Description of the task:
Using the entries below, copy out all lines where "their" is found.

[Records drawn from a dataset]
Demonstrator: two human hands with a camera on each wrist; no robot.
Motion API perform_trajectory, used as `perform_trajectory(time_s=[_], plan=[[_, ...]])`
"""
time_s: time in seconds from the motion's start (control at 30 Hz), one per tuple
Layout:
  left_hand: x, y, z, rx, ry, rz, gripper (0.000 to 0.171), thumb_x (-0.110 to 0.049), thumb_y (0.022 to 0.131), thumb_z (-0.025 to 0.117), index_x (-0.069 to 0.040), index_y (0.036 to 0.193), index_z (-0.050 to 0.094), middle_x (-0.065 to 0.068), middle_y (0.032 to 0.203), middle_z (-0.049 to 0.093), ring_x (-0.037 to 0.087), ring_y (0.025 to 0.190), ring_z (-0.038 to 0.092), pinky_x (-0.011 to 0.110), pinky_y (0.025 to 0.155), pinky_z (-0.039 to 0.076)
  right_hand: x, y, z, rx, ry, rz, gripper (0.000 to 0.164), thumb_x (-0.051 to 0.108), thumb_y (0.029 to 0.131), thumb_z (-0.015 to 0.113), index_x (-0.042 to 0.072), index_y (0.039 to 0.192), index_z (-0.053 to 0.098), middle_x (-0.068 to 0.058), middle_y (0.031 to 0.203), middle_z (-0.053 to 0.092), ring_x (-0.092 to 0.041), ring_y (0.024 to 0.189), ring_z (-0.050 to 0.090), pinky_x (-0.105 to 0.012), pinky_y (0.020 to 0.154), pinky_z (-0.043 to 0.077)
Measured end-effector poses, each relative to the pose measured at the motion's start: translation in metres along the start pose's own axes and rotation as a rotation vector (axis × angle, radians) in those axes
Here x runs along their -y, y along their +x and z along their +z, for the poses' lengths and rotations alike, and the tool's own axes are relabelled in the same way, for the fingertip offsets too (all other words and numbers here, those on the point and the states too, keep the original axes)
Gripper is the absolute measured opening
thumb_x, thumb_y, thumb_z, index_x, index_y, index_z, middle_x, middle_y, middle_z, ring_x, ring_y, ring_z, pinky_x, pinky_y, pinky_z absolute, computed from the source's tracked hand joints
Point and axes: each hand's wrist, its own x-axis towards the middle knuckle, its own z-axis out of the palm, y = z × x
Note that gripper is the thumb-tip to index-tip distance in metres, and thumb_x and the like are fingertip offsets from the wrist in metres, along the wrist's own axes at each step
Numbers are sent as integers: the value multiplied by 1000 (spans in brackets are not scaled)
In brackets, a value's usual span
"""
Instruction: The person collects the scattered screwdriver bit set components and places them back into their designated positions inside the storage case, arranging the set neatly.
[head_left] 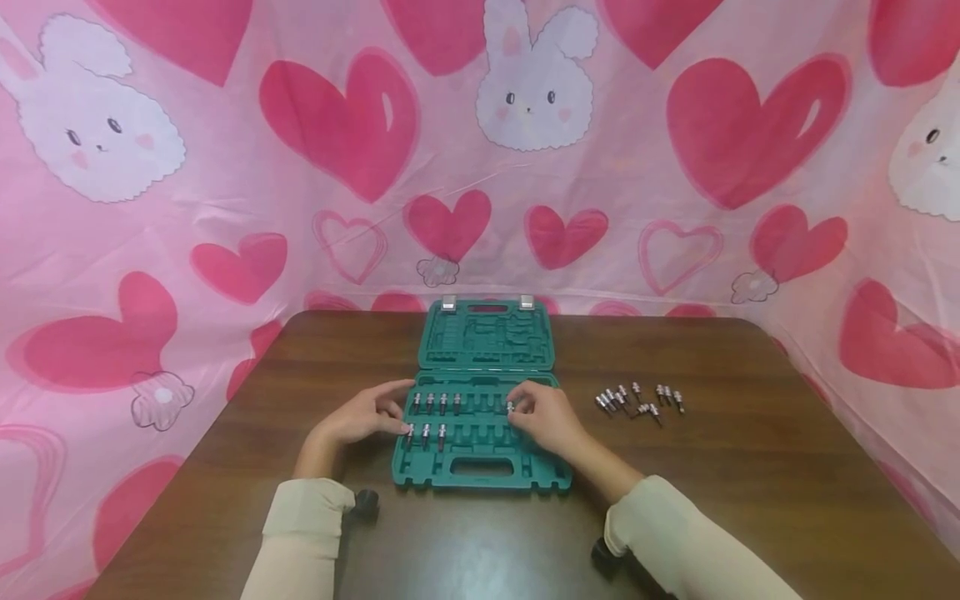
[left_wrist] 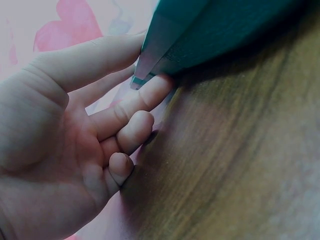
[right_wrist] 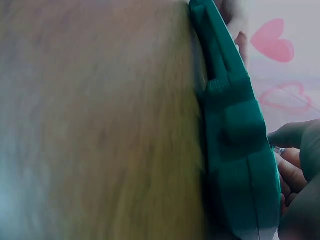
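Note:
A green tool case (head_left: 482, 479) lies open on the table, its lid (head_left: 486, 333) tilted up at the back. My right hand (head_left: 547, 417) pinches a bit socket (head_left: 511, 407) between thumb and fingertips over the right part of the upper slot row; its silver end shows in the right wrist view. At the case's left edge, my left hand (head_left: 360, 415) rests with index finger extended and thumb on the rim; the lower fingers (left_wrist: 131, 135) lie loosely bent beside the side wall. Several bit sockets (head_left: 443, 404) fill the left of the upper row, and three (head_left: 426, 435) stand in the lower row.
Loose bit sockets (head_left: 617, 398) lie scattered on the brown wooden table (head_left: 735, 467) right of the case, with a small group (head_left: 667, 395) farther right. A pink cloth (head_left: 450, 167) printed with hearts and rabbits hangs behind and along the sides.

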Motion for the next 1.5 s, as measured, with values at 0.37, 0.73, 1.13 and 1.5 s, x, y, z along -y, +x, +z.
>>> perform_trajectory(time_s=[0.37, 0.73, 1.13, 1.5], plan=[[1, 1, -1, 3, 6, 7, 78, -20, 84, 76, -11, 150, 36, 6, 93, 67, 23, 91, 62, 51, 93, 46, 9, 4, 10, 16, 17, -15, 14, 9, 81, 75, 11, 93, 68, 7, 70, 63, -11, 66, 56, -32, 61, 47], [1, 1, -1, 2, 13, 6, 78, -20, 84, 75, -12, 150, 36, 5, 94, 68, 23, 93, 62, 52, 94, 45, 18, 4, 20, 85, 48, 27, 15, 12, 84, 73, 11, 98, 68, 6, 74, 63, -14, 68, 57, -33, 59, 48], [1, 1, -2, 6, 17, 10, 79, -21, 84, 76, -11, 151, 35, 5, 94, 68, 23, 92, 62, 52, 93, 45, 27, 4, 31, 123, 81, 16, 15, 14, 87, 72, 12, 101, 68, 7, 75, 63, -15, 67, 57, -32, 59, 49], [4, 2, -1, 0, 11, 3, 78, -21, 84, 76, -14, 150, 36, 5, 94, 67, 23, 93, 61, 53, 95, 44, 31, 5, 37, 123, 80, 5, 16, 13, 85, 73, 11, 99, 67, 7, 74, 62, -13, 67, 57, -31, 58, 49]])
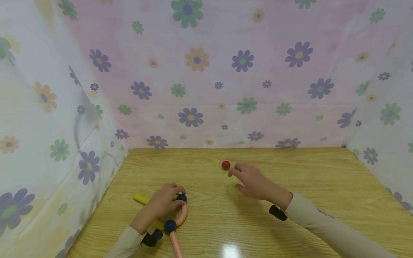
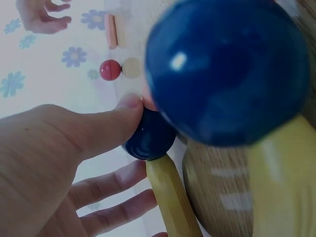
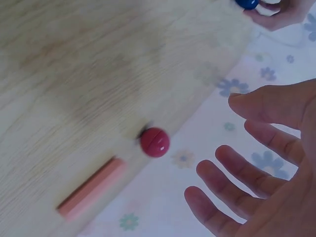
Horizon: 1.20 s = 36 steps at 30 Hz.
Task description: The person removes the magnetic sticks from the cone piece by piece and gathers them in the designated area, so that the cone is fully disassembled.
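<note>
My left hand [image 1: 162, 200] pinches a dark blue ball [image 1: 182, 198] between thumb and fingers. That ball joins a curved pink rod [image 1: 184, 215] and a yellow rod [image 2: 170, 197]. Nearer to me, a second blue ball [image 1: 170, 226] joins the curved rod's other end, a straight pink rod [image 1: 176, 245] and another yellow piece [image 1: 158, 224]. My right hand [image 1: 255, 181] hovers over the table with fingers apart and holds nothing. Just beyond its fingertips sits a small red ball [image 1: 226, 165]. A short pink stick [image 3: 94, 187] lies beside the red ball, mostly hidden by the hand in the head view.
The wood-grain table [image 1: 206, 186] ends at a flower-print cloth [image 1: 219, 71] at the back, with more cloth on the left and right. A yellow rod end [image 1: 140, 198] sticks out left of my left hand.
</note>
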### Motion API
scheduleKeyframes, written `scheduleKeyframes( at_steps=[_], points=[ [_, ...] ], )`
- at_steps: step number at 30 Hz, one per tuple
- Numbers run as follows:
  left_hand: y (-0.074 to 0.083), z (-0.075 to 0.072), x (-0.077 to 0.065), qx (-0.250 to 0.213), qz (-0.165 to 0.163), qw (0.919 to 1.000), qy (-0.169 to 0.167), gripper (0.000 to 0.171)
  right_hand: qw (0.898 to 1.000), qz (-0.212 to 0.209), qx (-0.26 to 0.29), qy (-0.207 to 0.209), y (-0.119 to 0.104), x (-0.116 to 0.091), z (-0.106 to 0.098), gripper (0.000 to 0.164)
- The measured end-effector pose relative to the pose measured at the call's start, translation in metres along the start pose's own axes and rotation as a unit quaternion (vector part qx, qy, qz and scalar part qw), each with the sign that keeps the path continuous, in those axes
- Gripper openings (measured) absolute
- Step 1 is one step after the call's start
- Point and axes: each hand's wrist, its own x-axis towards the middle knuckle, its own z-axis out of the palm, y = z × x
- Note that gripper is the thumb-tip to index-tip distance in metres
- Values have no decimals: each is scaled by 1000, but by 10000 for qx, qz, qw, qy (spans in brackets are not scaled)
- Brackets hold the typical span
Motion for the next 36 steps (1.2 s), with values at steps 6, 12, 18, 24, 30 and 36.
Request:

Exercise answer:
Here x runs along their -y, y along their +x and z along their +z, for the poses' lengths and rotations alike, and the tool's own axes are relabelled in the same way, for the fingertip offsets too (all other words and numbers here, those on the point and the states too, keep the original axes)
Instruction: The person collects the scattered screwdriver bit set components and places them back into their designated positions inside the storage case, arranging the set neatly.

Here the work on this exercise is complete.